While the driver was in the trunk, defendant and two other men stopped at the Bi-Lo grocery store at approximately 2:00 a.m. Once there, defendant forced two store employees who were stocking shelves into the store's bathroom and robbed them. Defendant then returned to the front of the store and assaulted another store employee until she became unconscious. In the meantime, the two other men with defendant had forced the store's manager and assistant manager to hand over all the store's cash and receipts.

The threesome left the store in the stolen cab. They parked the cab in a well-lit area, got into another car and left, leaving the driver in the trunk.

Defendant was indicted on four counts of robbery with a dangerous weapon, two counts of second degree kidnapping, and one count of first degree kidnapping. The jury convicted defendant on all counts. Defendant was sentenced to minimum terms of 146 months and maximum terms of 185 months for each of the convictions of robbery with a dangerous weapon; a minimum term of 168 months and a maximum term of 211 months for the first degree kidnapping conviction; minimum terms of 119 months and maximum terms of 152 months for each of the second degree kidnapping convictions, of which 60 months was based on the "firearm enhancement" pursuant to N.C. Gen.Stat. § 15A-1340.16A, all to run consecutively.

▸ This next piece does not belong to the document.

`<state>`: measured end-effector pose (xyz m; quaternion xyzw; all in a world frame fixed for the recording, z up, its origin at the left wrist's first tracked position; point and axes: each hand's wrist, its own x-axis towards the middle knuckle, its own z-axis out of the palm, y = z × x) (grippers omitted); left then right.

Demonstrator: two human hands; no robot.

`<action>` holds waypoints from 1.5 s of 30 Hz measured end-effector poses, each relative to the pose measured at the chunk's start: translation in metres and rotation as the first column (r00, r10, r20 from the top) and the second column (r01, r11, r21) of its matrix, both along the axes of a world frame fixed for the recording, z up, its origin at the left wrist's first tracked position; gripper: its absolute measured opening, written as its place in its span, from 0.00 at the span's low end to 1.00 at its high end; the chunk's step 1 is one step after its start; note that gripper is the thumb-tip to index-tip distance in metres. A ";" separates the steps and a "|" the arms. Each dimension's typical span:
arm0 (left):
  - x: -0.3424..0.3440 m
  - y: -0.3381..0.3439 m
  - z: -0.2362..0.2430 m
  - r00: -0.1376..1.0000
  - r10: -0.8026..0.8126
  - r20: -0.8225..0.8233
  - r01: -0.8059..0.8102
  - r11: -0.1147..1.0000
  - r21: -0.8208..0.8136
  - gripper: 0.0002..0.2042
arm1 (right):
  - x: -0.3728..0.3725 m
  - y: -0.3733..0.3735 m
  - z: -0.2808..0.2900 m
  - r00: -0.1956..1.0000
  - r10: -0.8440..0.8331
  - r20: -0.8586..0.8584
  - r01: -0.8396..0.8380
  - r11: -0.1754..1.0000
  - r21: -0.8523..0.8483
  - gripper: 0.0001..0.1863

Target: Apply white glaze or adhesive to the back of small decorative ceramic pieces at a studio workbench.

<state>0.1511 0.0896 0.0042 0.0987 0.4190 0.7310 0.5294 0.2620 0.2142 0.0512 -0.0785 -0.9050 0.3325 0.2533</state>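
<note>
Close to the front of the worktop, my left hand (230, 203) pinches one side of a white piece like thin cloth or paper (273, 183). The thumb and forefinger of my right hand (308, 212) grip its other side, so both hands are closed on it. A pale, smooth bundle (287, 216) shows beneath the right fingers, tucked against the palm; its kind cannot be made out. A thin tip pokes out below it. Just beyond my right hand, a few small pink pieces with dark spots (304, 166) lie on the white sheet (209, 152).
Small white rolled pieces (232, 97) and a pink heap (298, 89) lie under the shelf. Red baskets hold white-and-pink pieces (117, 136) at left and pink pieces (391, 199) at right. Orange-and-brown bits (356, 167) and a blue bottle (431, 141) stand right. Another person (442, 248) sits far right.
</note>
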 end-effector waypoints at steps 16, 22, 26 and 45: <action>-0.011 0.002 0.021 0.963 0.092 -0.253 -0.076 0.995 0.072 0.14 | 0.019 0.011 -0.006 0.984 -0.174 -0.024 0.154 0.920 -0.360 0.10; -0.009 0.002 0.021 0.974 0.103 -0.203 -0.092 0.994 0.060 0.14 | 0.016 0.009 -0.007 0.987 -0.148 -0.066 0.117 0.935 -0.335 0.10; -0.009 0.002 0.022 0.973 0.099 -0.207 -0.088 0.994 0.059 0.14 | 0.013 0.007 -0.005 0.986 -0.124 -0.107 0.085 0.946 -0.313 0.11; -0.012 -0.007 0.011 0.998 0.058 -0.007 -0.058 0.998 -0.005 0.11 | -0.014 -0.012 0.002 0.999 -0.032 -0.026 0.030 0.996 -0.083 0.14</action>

Defendant asserts that the trial court erred by (I) allowing the State to amend the indictments from Donald Dale Cook to Ronald Dale Cook to comport with the evidence presented at trial on the ground that they were typographical errors; (II) allowing the prosecutor to comment, over defendant's objection, on defendant's failure to present evidence of alibi in violation of his rights under both State and Federal Constitutions; and (III) enhancing each of defendant's sentences for his convictions of second degree kidnapping by 60 months for possession of a firearm during the offense where the jury did not specifically pass on the issue in violation of Jones v. United States, 526 U.S. 227, 119 S. Ct. 1215, 143 L. Ed. 2d 311 (1999), and Apprendi v. New Jersey, 530 U.S. 466, 120 S. Ct. 2348, 147 L. Ed. 2d 435 (2000), as plain error.

I.

Defendant's first assignment of error asserts that the trial court erred in allowing *668 the State to amend the indictments against defendant.

N.C. Gen.Stat. § 15A-923(e) (1999) provides that "[a] bill of indictment may not be amended." An amendment within the meaning of this statute is "`any change in the indictment which would substantially alter the charge set forth in the indictment.'" State v. Marshall, 92 N.C.App. 398, 401, 374 S.E.2d 874, 875 (1988) (quoting State v. Price, 310 N.C. 596, 598, 313 S.E.2d 556, 558 (1984)), cert. denied, 328 N.C. 273, 400 S.E.2d 459 (1991).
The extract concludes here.